Experimental design and statistical analysis

Statistical analyses were performed to test the hypothesis that P. clavata forests have the role of increasing local compositional and functional diversity. To test these hypotheses, we applied a multifactorial design consisting of three factors: location (Lo, 6 levels, random), site (Si, 2 levels, random and nested in location) and condition (Co, 2 levels, fixed and orthogonal), with n = 10 replicates. The analyses are described in the sections below.

Functional traits and trait space

Twelve categorical and/or ordinal functional traits were identified on the base of previous studies on benthic assemblages37,47: (1) Morphology, (2) Coloniality, (3) Maximum longevity, (4) Size, (5) Epibiosis, (6) Energetic resource, (7) Major photosynthetic pigment, (8) Feeding strategy, (9) Potential of asexual reproduction, (10) Growth rates, (11) Defences, (12) Propagules (Table S1). Functional traits were subdivided into categories, and, for each species, a category was assigned based on the relative trait determined through extensive bibliographic research (see supplementary materials) on biological and ecological characteristics of that species (Table S1). Subsequently, each species has been classified into a functional entity (FE) (i.e. groups of species with unique combinations of functional traits)36. Functional richness (FRic) measures the amount of functional trait space occupied by a community and thus reflects the diversity of functional traits present. It has been calculated as the percentage of the volume of the multidimensional trait space occupied by all FEs within the functional space40. To create this multidimensional trait space, a Principal Coordinates analysis (PCO) was performed on FEs, based on a Gower dissimilarity matrix, chosen since it allows the analysis of mixed types of data while giving them equal weight55. Seven PCO dimensions were selected, based on the lowest mean squared-deviation index value (mSD = 0.0022), to ensure a faithful representation of trait-based differences between species. The coordinates of each FE obtained by PCO were used to calculate the FRic for each quadrat sampled during the study to assess statistically significant differences between conditions, and across sites and locations. These coordinates were also used to visualize spatial differences in functional richness. To examine differences in trait composition and abundance between conditions in space, Community-Weighted Mean (CWM) was calculated as the average of trait values for species at each quadrat weighted by the relative abundance of each species possessing that trait. CWM of traits is a valuable index for evaluating shifts in mean trait values within communities due to environmental selection for specific functional traits56,57.

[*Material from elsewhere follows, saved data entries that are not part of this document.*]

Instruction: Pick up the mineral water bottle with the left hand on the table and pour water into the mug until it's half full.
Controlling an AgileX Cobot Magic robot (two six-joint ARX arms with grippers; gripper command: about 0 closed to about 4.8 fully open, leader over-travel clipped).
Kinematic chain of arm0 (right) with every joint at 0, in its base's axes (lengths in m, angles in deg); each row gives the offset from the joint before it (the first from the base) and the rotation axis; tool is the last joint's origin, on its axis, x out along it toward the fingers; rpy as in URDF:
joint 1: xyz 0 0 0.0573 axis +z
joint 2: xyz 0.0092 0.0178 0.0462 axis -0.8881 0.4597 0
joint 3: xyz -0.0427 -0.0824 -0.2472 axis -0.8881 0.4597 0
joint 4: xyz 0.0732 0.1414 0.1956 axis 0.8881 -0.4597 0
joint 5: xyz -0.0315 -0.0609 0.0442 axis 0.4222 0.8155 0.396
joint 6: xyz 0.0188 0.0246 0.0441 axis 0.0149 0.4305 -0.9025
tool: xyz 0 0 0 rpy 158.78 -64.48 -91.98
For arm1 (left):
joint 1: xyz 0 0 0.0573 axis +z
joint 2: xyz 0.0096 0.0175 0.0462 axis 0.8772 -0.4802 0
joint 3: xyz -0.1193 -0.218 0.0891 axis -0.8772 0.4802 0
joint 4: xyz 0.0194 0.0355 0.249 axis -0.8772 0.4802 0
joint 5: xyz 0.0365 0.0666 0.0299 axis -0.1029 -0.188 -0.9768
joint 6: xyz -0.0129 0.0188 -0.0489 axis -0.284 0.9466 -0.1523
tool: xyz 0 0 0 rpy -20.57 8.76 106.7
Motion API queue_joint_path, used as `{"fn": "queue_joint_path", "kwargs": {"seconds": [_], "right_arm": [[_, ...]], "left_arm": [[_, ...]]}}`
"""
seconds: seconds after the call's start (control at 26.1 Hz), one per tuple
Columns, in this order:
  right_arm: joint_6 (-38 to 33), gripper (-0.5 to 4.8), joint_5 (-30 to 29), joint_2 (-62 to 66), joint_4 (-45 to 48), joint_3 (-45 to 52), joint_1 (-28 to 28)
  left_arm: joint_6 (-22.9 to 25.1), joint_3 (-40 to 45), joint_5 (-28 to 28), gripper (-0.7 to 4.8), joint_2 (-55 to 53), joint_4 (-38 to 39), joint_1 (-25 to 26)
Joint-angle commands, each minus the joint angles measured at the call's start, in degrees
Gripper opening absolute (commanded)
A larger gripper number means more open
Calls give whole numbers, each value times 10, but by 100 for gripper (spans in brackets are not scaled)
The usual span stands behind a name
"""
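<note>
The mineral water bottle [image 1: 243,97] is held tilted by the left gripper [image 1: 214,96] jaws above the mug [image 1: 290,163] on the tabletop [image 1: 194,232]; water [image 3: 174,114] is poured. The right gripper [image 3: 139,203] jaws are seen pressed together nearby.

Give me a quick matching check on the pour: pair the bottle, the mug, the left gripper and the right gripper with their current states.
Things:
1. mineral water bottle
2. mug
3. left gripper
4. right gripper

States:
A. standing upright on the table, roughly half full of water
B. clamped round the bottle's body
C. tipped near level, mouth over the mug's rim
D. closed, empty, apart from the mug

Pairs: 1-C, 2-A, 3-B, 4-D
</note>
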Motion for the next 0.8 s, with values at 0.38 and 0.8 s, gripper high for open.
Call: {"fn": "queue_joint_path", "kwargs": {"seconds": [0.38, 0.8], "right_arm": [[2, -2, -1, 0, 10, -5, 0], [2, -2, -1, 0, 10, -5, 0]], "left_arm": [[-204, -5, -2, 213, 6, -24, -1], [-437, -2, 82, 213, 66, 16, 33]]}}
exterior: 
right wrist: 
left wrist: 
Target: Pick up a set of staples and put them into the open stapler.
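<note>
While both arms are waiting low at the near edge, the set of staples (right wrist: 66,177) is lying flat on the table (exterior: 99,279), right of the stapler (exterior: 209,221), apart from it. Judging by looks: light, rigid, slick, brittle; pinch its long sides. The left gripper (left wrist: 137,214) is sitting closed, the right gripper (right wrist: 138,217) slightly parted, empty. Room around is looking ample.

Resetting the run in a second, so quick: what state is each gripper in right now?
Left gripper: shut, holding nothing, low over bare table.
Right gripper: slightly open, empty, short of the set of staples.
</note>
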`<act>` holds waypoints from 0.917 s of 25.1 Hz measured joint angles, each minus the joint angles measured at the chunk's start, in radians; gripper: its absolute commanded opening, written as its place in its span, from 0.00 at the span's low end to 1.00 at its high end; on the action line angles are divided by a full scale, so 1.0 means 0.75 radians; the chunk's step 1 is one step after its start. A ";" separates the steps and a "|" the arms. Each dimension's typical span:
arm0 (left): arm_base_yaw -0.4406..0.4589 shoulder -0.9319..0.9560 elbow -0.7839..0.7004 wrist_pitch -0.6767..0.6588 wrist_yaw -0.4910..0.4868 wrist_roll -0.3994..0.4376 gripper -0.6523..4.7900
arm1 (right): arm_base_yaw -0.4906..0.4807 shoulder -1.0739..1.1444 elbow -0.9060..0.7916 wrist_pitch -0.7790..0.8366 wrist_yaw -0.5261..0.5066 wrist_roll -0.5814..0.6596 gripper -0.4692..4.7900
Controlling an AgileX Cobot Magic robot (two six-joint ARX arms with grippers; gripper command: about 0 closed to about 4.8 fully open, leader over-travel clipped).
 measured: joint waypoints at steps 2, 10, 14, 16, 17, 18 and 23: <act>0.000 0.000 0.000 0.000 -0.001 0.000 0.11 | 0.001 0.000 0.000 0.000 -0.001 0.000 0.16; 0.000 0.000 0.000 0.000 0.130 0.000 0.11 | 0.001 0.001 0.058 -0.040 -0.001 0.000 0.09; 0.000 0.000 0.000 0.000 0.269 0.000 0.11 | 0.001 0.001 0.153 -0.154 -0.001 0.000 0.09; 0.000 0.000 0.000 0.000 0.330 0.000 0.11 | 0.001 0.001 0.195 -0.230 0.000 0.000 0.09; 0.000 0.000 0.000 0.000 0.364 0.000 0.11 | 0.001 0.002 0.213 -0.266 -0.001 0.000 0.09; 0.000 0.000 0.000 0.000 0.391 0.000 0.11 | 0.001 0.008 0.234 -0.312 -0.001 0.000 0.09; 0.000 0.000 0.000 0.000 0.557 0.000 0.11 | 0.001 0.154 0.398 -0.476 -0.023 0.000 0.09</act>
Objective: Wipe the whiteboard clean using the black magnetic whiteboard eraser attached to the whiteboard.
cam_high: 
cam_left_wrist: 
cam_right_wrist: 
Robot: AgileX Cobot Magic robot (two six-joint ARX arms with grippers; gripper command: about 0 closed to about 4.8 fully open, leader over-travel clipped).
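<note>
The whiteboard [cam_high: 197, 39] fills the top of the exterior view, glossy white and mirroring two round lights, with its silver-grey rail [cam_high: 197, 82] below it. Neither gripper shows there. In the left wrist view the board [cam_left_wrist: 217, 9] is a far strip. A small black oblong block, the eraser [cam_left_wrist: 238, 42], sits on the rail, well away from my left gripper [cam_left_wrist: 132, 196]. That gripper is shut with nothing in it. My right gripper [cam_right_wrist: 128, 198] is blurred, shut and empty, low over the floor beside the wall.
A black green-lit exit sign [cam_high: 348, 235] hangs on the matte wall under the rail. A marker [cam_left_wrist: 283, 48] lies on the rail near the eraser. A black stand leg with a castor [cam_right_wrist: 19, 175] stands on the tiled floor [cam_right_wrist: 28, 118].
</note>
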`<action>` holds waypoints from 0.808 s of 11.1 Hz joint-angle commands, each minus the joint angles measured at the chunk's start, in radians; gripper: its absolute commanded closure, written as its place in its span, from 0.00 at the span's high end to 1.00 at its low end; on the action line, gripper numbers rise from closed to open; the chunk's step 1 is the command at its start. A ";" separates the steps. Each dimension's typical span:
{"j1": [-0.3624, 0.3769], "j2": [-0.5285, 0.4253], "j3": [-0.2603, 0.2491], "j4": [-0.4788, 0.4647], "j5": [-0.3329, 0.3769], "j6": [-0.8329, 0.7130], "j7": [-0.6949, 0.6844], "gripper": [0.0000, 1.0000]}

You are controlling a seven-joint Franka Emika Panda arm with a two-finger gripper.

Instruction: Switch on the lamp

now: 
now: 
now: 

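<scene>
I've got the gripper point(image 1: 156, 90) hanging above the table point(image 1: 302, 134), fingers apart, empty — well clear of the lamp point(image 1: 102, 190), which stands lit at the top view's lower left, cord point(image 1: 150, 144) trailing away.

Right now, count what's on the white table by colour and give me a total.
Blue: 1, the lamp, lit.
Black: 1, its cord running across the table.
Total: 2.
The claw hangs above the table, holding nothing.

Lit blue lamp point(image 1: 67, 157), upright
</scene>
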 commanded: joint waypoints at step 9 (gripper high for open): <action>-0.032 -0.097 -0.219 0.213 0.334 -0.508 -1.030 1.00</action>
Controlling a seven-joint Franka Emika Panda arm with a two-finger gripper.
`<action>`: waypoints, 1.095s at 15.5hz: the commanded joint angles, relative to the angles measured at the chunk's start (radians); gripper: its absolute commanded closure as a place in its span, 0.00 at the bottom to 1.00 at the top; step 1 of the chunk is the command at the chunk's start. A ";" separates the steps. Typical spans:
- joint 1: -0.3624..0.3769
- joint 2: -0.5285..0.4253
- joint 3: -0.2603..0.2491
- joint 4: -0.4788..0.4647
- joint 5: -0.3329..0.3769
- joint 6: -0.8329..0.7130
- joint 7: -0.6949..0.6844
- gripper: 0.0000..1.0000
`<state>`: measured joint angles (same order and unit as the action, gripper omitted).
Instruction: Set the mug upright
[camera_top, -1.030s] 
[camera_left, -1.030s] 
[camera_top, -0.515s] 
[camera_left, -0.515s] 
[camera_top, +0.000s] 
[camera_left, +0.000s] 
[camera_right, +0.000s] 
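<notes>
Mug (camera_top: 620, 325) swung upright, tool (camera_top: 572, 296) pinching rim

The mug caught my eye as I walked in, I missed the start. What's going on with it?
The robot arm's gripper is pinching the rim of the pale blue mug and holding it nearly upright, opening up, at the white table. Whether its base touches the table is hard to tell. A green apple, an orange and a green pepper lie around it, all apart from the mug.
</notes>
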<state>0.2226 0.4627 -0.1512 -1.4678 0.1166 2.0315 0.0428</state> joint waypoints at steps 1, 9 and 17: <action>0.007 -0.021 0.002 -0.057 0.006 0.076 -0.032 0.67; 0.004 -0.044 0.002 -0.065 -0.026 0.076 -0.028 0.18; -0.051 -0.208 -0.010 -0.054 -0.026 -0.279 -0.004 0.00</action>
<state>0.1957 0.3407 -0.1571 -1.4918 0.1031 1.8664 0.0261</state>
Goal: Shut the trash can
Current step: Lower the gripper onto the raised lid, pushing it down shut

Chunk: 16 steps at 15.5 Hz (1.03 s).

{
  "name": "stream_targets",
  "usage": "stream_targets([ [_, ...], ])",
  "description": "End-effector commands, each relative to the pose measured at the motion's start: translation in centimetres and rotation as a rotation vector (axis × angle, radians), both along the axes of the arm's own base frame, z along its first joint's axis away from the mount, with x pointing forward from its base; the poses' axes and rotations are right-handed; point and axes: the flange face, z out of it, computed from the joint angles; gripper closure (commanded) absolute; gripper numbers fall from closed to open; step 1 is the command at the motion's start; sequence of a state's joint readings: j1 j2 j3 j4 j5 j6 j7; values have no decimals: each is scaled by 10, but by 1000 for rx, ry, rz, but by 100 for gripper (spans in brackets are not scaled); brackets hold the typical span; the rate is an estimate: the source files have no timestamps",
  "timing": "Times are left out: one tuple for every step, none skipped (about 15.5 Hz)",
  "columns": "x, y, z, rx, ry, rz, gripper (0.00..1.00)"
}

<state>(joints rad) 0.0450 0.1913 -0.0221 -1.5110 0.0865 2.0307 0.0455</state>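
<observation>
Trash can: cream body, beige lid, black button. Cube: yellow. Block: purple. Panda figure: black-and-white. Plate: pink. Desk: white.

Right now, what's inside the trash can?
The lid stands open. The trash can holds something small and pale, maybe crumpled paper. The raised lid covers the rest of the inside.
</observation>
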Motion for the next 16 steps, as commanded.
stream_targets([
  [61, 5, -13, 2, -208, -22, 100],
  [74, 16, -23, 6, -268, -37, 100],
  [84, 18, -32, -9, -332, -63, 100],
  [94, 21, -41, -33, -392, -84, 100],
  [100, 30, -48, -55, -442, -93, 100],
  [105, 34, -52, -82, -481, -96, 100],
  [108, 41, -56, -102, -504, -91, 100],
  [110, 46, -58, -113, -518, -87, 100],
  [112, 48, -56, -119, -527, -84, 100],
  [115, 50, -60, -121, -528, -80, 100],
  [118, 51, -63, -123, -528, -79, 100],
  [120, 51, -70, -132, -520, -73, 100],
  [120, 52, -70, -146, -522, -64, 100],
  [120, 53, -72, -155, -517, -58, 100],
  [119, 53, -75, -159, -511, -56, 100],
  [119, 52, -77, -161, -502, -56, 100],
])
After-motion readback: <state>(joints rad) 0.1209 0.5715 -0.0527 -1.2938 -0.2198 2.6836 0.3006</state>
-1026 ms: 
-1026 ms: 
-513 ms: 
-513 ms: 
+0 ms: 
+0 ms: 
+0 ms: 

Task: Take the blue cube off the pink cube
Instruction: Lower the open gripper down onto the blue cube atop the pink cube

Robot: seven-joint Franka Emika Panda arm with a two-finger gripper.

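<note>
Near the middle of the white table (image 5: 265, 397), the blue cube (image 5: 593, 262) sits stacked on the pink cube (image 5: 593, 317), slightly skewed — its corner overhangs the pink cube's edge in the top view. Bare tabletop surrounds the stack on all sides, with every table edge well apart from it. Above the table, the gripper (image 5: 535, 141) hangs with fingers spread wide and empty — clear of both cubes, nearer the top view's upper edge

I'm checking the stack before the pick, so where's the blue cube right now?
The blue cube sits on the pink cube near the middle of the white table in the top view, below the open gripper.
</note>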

Univariate and multivariate analyses

A three-way univariate analysis of variance was carried out using PERMANOVA based on Euclidean distances of untransformed data58 to assess differences in species richness, in the number of FEs and in the FRic, between conditions and across locations and sites. Each term was tested using a maximum of 999 permutations. To investigate the effect of P. clavata on taxonomic and functional structure, and on CWM, multivariate analyses were performed using PERMANOVA based on the Bray–Curtis resemblance matrix calculated on fourth root transformed data to reduce the differential between dominant and rare species. The PERMANOVA test was performed since it is less sensitive to dispersion than other tests like ANOSIM and the Mantel test, particularly in balanced designs, and it was therefore considered appropriate for testing our hypothesis59. Each term was tested using a maximum of 999 random permutations of the appropriate units60, and post-hoc pairwise comparisons were carried out when significant results were obtained. Non-metric multidimensional scaling ordinations were carried out on species cover and CWM to display differences on taxonomic and functional diversity between conditions at the scale of sites, since the interaction term Si(Lo) × Co was found significant in the both multivariate analysis. Statistical analysis has been performed using PRIMER software (v.7).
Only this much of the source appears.